Vient ensuite la crise financière de 2008, fruit d’une dérégulation excessive et d’une mondialisation qui subit le procès d’être devenue incontrôlable et prédatrice. Celle-ci nourrit une critique radicale du libre-échange, le présentant comme source d’inégalités croissantes, de destruction économique locale, d’érosion culturelle et d’être antinomique avec la lutte contre le changement climatique. Ainsi se forge le concept de « mondialisation malheureuse ».

Pourtant, en rejetant radicalement ce modèle certes imparfait mais régulé, l’Europe s’est privée elle-même des outils indispensables à son influence sur l’ordre mondial. L’échec du traité TAFTA, en 2016, en est la parfaite illustration.


Vladimir Poutine n’a jamais caché qu’il considérait ce traité comme « une manifestation de l’égoïsme économique de l’Occident ». Il l’a dit, à la tribune des Nations Unies.

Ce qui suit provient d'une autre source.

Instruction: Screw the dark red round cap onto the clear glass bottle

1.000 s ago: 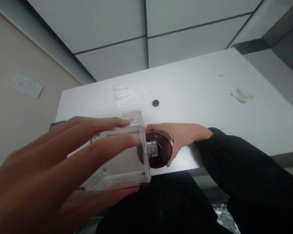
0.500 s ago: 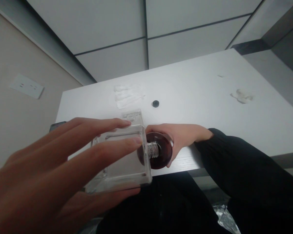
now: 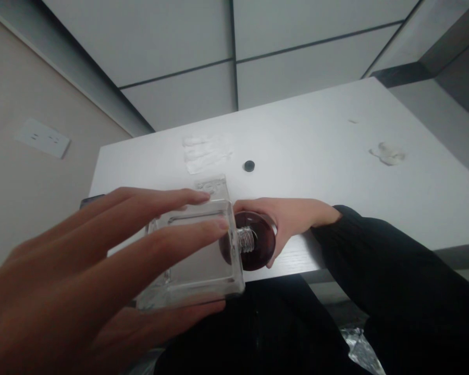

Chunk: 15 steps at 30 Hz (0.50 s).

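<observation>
My left hand point(image 3: 101, 260) is closed around a clear, square glass bottle point(image 3: 203, 265), fingers over the top and thumb below. The glass bottle is tilted, its threaded neck point(image 3: 246, 239) pointing right over a dark brown round bottle point(image 3: 263, 239). My right hand point(image 3: 285, 219) wraps round the brown bottle from behind and the right, near the table's front edge. The glass partly covers the brown bottle, and its mouth cannot be made out. A small black cap point(image 3: 249, 166) lies on the table beyond both hands.
On the white table point(image 3: 316, 140) are white folded tissues point(image 3: 205, 153) and a crumpled tissue point(image 3: 389, 154) at the right. A dark object point(image 3: 91, 201) shows partly behind my left hand. Cabinet panels point(image 3: 175, 41) stand behind; a wall socket point(image 3: 42, 138) is at left.
Almost nothing differs. The glass bottle's neck end has shifted very slightly to the right; both hands keep their hold.
</observation>
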Each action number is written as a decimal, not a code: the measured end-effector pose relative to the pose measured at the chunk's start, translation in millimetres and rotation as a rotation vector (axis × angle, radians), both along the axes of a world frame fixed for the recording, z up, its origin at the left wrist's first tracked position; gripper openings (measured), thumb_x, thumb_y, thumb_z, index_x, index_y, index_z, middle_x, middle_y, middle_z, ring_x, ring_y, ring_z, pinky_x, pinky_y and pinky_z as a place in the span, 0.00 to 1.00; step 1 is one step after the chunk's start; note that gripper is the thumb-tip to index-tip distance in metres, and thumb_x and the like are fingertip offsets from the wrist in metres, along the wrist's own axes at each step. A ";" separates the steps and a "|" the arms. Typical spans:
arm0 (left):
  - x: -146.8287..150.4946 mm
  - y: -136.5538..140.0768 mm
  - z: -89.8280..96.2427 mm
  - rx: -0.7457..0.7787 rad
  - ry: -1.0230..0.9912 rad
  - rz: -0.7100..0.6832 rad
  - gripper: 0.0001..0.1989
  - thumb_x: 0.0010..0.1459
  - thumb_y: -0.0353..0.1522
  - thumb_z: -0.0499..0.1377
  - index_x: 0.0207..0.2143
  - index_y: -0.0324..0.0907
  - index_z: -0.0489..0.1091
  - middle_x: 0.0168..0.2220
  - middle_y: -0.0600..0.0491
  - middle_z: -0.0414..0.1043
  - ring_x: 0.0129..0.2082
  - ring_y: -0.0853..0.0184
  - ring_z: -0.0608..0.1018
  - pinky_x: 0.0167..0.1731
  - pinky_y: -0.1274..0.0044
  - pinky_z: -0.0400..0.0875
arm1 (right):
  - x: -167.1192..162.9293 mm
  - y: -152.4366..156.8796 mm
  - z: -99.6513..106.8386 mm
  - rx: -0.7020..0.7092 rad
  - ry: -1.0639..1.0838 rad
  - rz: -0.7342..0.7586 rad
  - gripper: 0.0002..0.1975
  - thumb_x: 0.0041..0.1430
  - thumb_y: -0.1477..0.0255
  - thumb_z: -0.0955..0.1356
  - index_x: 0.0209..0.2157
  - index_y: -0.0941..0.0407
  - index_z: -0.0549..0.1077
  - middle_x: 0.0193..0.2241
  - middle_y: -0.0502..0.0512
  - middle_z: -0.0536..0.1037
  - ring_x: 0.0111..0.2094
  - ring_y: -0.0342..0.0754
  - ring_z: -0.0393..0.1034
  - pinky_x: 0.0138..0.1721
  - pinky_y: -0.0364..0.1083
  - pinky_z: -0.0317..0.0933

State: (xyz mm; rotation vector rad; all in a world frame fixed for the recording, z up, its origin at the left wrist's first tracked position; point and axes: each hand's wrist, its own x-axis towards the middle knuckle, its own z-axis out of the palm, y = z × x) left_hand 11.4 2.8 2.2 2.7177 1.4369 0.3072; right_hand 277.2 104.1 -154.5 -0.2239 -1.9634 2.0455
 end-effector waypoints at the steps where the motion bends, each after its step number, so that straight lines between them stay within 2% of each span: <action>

Ironiquement, en refusant ce projet qui aurait pu donner naissance au plus grand espace économique intégré au monde, l’Europe a involontairement favorisé les intérêts de ceux qui préfèrent une Europe divisée, fragmentée, isolée – et donc vulnérable.


Les historiens, à froid, analyseront ce qui s’est passé réellement, au-delà des représentations politiques et du ressac médiatique que cela provoque. Cela mérite un rapport clinique car il s’agira, à un moment, d’édifier notre postérité, qui doit commencer aux générations qui héritent de ce sombre et lourd fardeau que nous avons, par faiblesse, par indiscipline, parce que notre ennemi est trop fort et trop rusé, laissé se constituer.


Aujourd’hui, la situation s’est encore aggravée. Les États-Unis sous Trump ont choisi une forme de démondialisation brutale et chaotique, dominée par le protectionnisme et le rapport de force.
L’Europe, quant à elle, semble errer dans ses propres contradictions internes, affaiblie par ses choix passés.


Cette prise de conscience historique doit nous inviter aujourd’hui à lever le regard, à sortir de l’immédiateté étouffante du quotidien et à nous retrouver dans une véritable perspective historique.

Comprendre ce dont nous avons été victimes est la première étape indispensable pour élaborer une riposte réparatrice à l’heure où les nationalismes, les souverainismes et les isolationnismes se préparent à sabler le champagne. Il ne s’agit plus seulement de réagir, mais de reconstruire activement les fondations d’une coopération internationale éclairée, solidaire et juste.


Pour cesser de péricliter, il faut que les Européens embrassent maintenant leur destin européen et le rendent irrésistible.